_Work request_
Print, exactly as they stand, the lines below from the one that has "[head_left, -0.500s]" to the one that has "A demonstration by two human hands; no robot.", inclusive, leaving out the pictures.

-- Opening Marker --

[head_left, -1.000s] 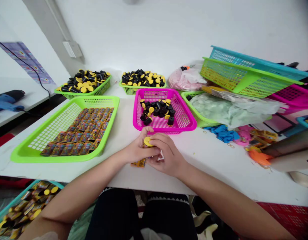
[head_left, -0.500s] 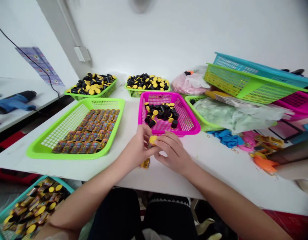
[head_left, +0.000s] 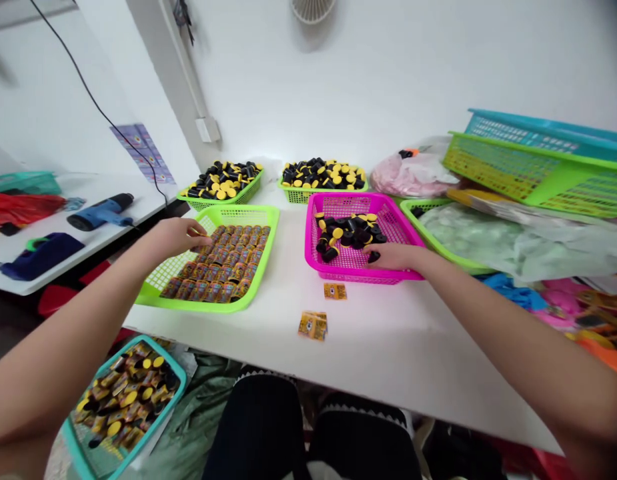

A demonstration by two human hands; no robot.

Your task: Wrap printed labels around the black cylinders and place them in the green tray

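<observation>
- The left hand (head_left: 174, 235) hovers over the far left corner of the large green basket (head_left: 153, 297), at about ten o'clock from the person's lap. Its fingers are curled over the top row of wrapped pieces (head_left: 219, 263). Whether it has one pinched I cannot tell, since the fingertips are hidden.
- The right hand (head_left: 394, 257) lies in the pink basket (head_left: 358, 275), at about one o'clock. Its fingers are stretched nearly flat towards the heap of black spools with yellow caps (head_left: 344, 231), and one dark spool (head_left: 373, 256) sits just at the fingertips. It looks as if nothing is gripped yet.
- Two small printed sleeves lie on the bare white table (head_left: 388, 347) between the baskets and the lap: a single one (head_left: 335, 291) nearer the pink basket and a folded pair (head_left: 313, 325) nearer the edge.
- Judgement on doing the step well: close finger and thumb round one spool only, taking it by the sides so that the cap stays on.
- The left hand would do best to keep the rows straight and disturb no neighbour.
- Bringing both hands back to the twelve o'clock spot above the loose sleeves would keep the work central.
</observation>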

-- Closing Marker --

_Reply to the task_
[head_left, -0.500s] 
[head_left, +0.000s] 

A demonstration by two human hands; no robot.

Nothing further is required for this exercise.